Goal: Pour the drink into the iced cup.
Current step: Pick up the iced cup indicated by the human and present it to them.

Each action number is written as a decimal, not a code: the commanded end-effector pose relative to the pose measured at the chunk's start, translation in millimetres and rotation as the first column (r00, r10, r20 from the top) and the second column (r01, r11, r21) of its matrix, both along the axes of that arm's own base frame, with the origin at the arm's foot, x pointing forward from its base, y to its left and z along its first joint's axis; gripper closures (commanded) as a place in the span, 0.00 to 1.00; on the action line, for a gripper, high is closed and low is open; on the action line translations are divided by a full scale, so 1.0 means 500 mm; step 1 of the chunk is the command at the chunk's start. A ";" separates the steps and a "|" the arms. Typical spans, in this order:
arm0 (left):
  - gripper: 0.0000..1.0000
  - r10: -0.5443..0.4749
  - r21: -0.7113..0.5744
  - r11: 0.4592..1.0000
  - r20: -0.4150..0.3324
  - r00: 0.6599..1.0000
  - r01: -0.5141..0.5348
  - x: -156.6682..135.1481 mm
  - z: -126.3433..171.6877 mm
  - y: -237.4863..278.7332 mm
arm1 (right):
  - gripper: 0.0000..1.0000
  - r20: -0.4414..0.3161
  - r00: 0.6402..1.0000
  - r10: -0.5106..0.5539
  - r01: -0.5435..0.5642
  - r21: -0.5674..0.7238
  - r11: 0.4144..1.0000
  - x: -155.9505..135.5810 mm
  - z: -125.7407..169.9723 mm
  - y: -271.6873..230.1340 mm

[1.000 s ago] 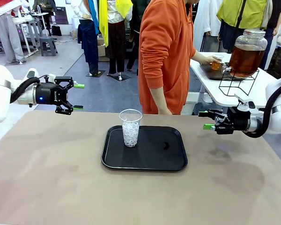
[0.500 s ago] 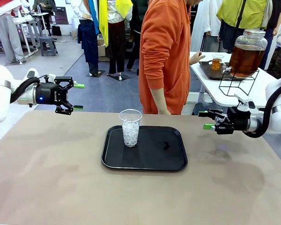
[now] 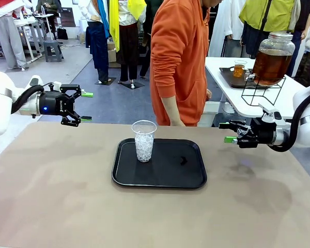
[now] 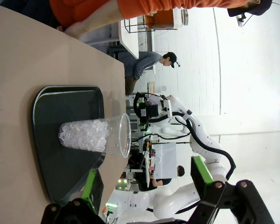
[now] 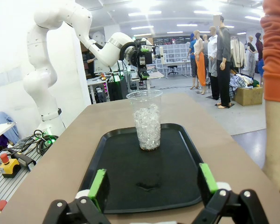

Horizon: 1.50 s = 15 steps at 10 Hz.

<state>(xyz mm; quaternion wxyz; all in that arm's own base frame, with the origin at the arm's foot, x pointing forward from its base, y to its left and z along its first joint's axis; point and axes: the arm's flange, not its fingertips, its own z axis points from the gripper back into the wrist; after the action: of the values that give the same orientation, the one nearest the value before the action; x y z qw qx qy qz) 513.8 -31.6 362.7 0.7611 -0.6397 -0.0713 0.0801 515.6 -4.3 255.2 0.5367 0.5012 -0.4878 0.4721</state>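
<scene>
The iced cup point(image 3: 144, 140), clear plastic and about half full of ice, stands upright on the left part of a black tray point(image 3: 165, 178) in mid-table. The drink, amber liquid, fills a big lidded glass jar point(image 3: 272, 58) on a wire stand on a white side table at the far right. A small cup of the drink point(image 3: 239, 68) sits beside the jar. My left gripper point(image 3: 87, 106) hovers open at the table's far left. My right gripper point(image 3: 226, 132) hovers open at the right. Both wrist views look at the iced cup point(image 4: 95, 136) point(image 5: 147, 119) between open green-padded fingers point(image 4: 89, 186) point(image 5: 99, 186).
A person in an orange hoodie point(image 3: 178, 62) stands at the far edge behind the tray, arm hanging down. A small dark speck point(image 3: 183, 160) lies on the tray's right half. Bare table surface lies all around the tray point(image 5: 130, 186).
The person has let go of the small cup on the side table, drawn the arm back and turned toward my table. Neither arm has moved.
</scene>
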 end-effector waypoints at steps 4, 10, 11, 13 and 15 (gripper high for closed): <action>0.00 0.004 -0.002 1.000 0.012 1.000 -0.004 0.000 0.002 -0.001 | 0.00 -0.003 1.000 0.000 0.000 0.004 1.000 0.003 0.006 0.004; 0.00 0.004 -0.002 1.000 0.012 1.000 -0.004 0.000 0.002 -0.001 | 0.00 -0.003 1.000 0.000 0.000 0.004 1.000 0.003 0.006 0.004; 0.00 0.004 -0.002 1.000 0.012 1.000 -0.004 0.000 0.002 -0.001 | 0.00 -0.003 1.000 0.000 0.000 0.004 1.000 0.003 0.006 0.004; 0.00 0.004 -0.002 1.000 0.012 1.000 -0.004 0.000 0.002 -0.001 | 0.00 -0.003 1.000 0.000 0.000 0.004 1.000 0.003 0.006 0.004; 0.00 0.004 -0.002 1.000 0.012 1.000 -0.004 0.000 0.002 -0.001 | 0.00 -0.003 1.000 0.000 0.000 0.004 1.000 0.003 0.006 0.004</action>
<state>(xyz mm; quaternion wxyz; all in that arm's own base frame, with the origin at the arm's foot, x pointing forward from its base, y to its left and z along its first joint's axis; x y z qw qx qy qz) 513.8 -31.6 362.7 0.7611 -0.6397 -0.0713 0.0801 515.6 -4.3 255.2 0.5367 0.5012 -0.4878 0.4721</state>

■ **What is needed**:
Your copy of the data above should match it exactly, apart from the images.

■ **Solution to this problem**:
Goal: Pour the drink into the iced cup.
Current step: Pick up the iced cup indicated by the human and present it to them.

Each action number is written as a decimal, not a code: the commanded end-effector pose relative to the pose measured at the chunk's start, translation in millimetres and rotation as the first column (r00, r10, r20 from the top) and the second column (r01, r11, r21) of its matrix, both along the axes of that arm's own base frame, with the origin at the arm's foot, x pointing forward from its base, y to its left and z along its first joint's axis; gripper closures (commanded) as a place in the span, 0.00 to 1.00; on the action line, for a gripper, high is closed and low is open; on the action line translations are divided by a full scale, so 1.0 means 500 mm; step 1 of the chunk is the command at the chunk's start. A ";" separates the steps and a "|" the arms. Typical spans, in this order:
arm0 (left):
  - gripper: 0.0000..1.0000
  - r10: -0.5443..0.4749
  - r21: -0.7113..0.5744
  - r11: 0.4592..1.0000
  - r20: -0.4150..0.3324
  - r00: 0.6599..1.0000
  - r01: -0.5141..0.5348
  - x: -156.6682..135.1481 mm
  - z: -126.3433..171.6877 mm
  - y: -237.4863..278.7332 mm
arm1 (right):
  - gripper: 0.0000..1.0000
  - r20: -0.4414..0.3161
  - r00: 0.6402..1.0000
  - r10: -0.5106..0.5539
  - r01: -0.5435..0.5642
  - r21: -0.5674..0.7238
  - r11: 0.4144..1.0000
  - x: -155.9505..135.5810 mm
  - z: -125.7407..169.9723 mm
  - y: -271.6873..230.1340 mm

[1.000 s ago] 
[0.500 s ago] 
[now] 
[now] 
[now] 

Horizon: 1.50 s = 15 steps at 10 Hz.

<state>(xyz mm; quaternion wxyz; all in that arm's own base frame, with the origin at the arm's foot, x pointing forward from its base, y to its left and z along its first joint's axis; point and axes: the arm's flange, not its fingertips, its own z axis points from the gripper back into the wrist; after the action: of the values that give the same orientation, the one nearest the value before the action; x y z qw qx qy qz) 513.8 -31.6 362.7 0.7611 -0.6397 -0.0713 0.0801 515.6 -4.3 255.2 0.5367 0.5012 -0.4878 0.4721</state>
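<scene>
The iced cup point(image 3: 144, 140), clear plastic and about half full of ice, stands upright on the left part of a black tray point(image 3: 165, 178) in mid-table. The drink, amber liquid, fills a big lidded glass jar point(image 3: 272, 58) on a wire stand on a white side table at the far right. A small cup of the drink point(image 3: 239, 68) sits beside the jar. My left gripper point(image 3: 87, 106) hovers open at the table's far left. My right gripper point(image 3: 226, 132) hovers open at the right. Both wrist views look at the iced cup point(image 4: 95, 136) point(image 5: 147, 119) between open green-padded fingers point(image 4: 89, 186) point(image 5: 99, 186).
A person in an orange hoodie point(image 3: 178, 62) stands at the far edge behind the tray, arm hanging down. A small dark speck point(image 3: 183, 160) lies on the tray's right half. Bare table surface lies all around the tray point(image 5: 130, 186).
The person has let go of the small cup on the side table, drawn the arm back and turned toward my table. Neither arm has moved.
</scene>
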 end-effector waypoints at steps 4, 10, 11, 13 and 15 (gripper high for closed): <action>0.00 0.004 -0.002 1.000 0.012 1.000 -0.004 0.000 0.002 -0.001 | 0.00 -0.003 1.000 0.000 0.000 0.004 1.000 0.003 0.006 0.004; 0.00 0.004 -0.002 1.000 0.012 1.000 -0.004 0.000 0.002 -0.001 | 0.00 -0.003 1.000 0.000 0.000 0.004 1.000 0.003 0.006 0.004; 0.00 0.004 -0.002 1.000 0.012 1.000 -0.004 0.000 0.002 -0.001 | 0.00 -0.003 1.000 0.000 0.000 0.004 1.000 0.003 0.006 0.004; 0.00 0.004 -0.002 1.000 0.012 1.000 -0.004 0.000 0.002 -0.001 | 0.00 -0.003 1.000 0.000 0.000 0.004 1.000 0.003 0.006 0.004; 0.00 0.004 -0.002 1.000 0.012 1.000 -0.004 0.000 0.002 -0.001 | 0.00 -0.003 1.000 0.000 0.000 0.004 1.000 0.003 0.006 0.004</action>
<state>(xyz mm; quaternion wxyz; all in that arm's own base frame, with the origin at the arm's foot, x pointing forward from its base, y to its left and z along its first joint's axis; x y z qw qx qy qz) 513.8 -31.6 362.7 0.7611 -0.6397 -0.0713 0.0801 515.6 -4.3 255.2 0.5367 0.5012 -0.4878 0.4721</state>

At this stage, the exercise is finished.